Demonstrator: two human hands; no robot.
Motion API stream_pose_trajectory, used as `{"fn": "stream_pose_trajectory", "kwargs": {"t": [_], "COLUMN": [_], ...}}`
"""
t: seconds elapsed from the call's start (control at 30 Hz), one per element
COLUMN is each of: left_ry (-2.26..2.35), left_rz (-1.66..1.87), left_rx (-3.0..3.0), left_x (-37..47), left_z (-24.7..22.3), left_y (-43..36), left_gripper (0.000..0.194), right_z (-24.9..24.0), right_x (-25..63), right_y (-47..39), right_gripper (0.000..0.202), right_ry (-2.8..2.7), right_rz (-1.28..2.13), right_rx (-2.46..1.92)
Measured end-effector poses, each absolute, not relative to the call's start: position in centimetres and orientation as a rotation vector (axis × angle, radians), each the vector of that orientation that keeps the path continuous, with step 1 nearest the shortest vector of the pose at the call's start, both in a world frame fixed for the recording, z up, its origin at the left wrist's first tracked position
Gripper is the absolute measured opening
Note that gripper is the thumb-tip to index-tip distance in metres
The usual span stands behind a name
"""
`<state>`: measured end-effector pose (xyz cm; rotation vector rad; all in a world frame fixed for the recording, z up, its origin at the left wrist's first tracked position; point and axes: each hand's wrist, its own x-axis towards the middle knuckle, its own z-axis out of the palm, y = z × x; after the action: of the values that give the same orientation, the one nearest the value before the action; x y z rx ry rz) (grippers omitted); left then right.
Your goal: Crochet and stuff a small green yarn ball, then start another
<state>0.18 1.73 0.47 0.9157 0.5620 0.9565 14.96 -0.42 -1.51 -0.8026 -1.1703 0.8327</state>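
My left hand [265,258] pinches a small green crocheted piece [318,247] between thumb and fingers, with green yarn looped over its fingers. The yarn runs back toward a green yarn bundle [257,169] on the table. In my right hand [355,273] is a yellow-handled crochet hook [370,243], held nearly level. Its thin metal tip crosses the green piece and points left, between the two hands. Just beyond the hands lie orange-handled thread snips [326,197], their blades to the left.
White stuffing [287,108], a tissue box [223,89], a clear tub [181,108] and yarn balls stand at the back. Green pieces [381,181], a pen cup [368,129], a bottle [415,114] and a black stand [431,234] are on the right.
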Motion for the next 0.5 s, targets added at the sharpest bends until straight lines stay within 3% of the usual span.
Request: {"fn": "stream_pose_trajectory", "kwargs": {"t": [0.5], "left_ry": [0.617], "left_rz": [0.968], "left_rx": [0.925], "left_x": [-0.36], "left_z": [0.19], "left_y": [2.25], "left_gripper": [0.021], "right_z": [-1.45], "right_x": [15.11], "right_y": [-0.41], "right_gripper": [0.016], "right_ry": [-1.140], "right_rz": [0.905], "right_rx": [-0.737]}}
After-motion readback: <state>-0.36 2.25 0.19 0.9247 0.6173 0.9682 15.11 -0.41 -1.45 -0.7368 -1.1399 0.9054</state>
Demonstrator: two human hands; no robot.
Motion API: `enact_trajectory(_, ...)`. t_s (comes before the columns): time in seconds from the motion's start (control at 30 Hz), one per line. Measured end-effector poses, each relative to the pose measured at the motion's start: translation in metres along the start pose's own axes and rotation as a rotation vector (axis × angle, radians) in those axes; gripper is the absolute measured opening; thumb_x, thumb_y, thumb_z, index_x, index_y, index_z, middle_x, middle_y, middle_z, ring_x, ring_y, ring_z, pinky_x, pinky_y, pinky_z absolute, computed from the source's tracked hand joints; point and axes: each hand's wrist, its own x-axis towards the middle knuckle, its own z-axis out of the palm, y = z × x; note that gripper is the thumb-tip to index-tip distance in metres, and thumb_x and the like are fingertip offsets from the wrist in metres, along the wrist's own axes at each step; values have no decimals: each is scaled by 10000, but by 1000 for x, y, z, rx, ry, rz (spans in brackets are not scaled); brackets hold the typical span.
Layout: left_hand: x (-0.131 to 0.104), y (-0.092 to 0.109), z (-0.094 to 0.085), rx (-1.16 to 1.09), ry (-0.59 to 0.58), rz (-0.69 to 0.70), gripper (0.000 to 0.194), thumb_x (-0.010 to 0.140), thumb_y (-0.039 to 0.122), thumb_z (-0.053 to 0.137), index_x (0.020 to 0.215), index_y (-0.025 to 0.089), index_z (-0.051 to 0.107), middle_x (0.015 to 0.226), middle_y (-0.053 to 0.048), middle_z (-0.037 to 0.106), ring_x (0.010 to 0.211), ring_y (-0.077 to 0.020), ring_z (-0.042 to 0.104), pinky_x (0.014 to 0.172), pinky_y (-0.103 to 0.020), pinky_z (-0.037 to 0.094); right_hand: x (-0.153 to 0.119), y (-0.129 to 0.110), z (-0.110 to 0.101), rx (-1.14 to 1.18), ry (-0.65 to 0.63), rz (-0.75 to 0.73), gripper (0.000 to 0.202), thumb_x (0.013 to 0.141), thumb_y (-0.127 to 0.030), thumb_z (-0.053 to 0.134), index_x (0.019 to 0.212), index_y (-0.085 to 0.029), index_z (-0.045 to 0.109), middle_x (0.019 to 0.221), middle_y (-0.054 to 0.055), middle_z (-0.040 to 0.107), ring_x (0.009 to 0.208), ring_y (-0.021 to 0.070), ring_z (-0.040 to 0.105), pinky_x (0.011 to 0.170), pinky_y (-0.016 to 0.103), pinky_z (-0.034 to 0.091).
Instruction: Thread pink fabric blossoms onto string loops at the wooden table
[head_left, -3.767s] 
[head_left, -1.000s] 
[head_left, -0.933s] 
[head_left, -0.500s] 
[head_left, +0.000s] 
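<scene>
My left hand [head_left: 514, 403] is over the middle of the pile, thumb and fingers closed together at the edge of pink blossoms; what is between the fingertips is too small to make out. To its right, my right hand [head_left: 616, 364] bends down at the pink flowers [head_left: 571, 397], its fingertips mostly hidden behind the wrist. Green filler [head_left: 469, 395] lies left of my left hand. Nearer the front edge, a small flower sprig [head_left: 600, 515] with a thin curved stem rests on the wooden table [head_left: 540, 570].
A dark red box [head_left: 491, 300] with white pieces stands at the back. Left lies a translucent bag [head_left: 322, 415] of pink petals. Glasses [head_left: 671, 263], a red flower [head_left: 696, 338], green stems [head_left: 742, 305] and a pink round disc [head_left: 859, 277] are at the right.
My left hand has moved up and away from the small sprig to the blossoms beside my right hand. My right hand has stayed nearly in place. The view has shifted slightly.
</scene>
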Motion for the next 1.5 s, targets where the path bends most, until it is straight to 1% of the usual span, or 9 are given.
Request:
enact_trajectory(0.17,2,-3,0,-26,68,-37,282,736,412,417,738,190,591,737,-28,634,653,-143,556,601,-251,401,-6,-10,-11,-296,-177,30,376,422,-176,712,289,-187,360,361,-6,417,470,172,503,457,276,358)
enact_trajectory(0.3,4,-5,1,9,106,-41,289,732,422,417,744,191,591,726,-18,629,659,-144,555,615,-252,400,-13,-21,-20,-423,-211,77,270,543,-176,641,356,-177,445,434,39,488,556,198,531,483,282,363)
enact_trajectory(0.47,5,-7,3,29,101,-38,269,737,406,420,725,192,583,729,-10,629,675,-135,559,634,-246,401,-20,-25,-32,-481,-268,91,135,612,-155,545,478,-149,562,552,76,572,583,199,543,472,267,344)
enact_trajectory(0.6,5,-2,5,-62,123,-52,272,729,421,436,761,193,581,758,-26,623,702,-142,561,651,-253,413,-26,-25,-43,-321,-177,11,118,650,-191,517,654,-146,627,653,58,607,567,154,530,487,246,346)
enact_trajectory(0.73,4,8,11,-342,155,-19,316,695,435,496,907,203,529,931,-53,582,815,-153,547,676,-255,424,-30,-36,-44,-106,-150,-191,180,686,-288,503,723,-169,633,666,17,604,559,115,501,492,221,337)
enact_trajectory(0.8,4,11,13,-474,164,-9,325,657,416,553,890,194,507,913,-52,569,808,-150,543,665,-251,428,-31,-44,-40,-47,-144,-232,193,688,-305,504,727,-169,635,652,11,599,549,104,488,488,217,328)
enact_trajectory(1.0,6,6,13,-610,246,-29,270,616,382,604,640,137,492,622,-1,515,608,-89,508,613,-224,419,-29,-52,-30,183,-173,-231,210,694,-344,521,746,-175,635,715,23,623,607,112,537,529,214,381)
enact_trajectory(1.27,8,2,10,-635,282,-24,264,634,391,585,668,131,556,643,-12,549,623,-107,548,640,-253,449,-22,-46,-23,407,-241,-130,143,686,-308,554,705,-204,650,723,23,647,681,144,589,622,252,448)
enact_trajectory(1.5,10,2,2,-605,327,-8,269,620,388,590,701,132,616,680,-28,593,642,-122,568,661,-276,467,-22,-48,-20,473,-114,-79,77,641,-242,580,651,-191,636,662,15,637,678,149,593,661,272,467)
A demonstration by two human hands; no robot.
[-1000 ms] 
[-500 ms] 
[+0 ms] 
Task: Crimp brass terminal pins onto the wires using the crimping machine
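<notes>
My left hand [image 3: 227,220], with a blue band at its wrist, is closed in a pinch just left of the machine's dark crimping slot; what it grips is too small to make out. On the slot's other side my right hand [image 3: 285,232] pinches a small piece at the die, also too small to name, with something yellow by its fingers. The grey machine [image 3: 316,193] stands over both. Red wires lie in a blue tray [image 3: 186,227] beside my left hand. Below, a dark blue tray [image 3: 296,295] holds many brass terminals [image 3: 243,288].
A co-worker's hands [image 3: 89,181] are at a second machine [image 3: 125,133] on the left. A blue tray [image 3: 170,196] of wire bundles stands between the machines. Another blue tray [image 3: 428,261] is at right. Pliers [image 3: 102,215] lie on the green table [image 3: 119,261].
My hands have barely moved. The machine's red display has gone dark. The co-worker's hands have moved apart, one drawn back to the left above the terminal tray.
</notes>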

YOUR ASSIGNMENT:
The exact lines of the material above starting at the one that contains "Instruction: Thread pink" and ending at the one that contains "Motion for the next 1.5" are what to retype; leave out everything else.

RESULT OF THE TASK:
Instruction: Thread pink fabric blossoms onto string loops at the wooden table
[head_left, -3.767s] 
[head_left, -1.000s] 
[head_left, -0.933s] 
[head_left, -0.500s] 
[head_left, +0.000s] 
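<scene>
My left hand [head_left: 514, 403] is over the middle of the pile, thumb and fingers closed together at the edge of pink blossoms; what is between the fingertips is too small to make out. To its right, my right hand [head_left: 616, 364] bends down at the pink flowers [head_left: 571, 397], its fingertips mostly hidden behind the wrist. Green filler [head_left: 469, 395] lies left of my left hand. Nearer the front edge, a small flower sprig [head_left: 600, 515] with a thin curved stem rests on the wooden table [head_left: 540, 570].
A dark red box [head_left: 491, 300] with white pieces stands at the back. Left lies a translucent bag [head_left: 322, 415] of pink petals. Glasses [head_left: 671, 263], a red flower [head_left: 696, 338], green stems [head_left: 742, 305] and a pink round disc [head_left: 859, 277] are at the right.
My left hand has moved up and away from the small sprig to the blossoms beside my right hand. My right hand has stayed nearly in place. The view has shifted slightly.
</scene>
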Motion for the next 1.5 s, targets where the path bends most, until it is straight to 1% of the usual span, or 9 are given.

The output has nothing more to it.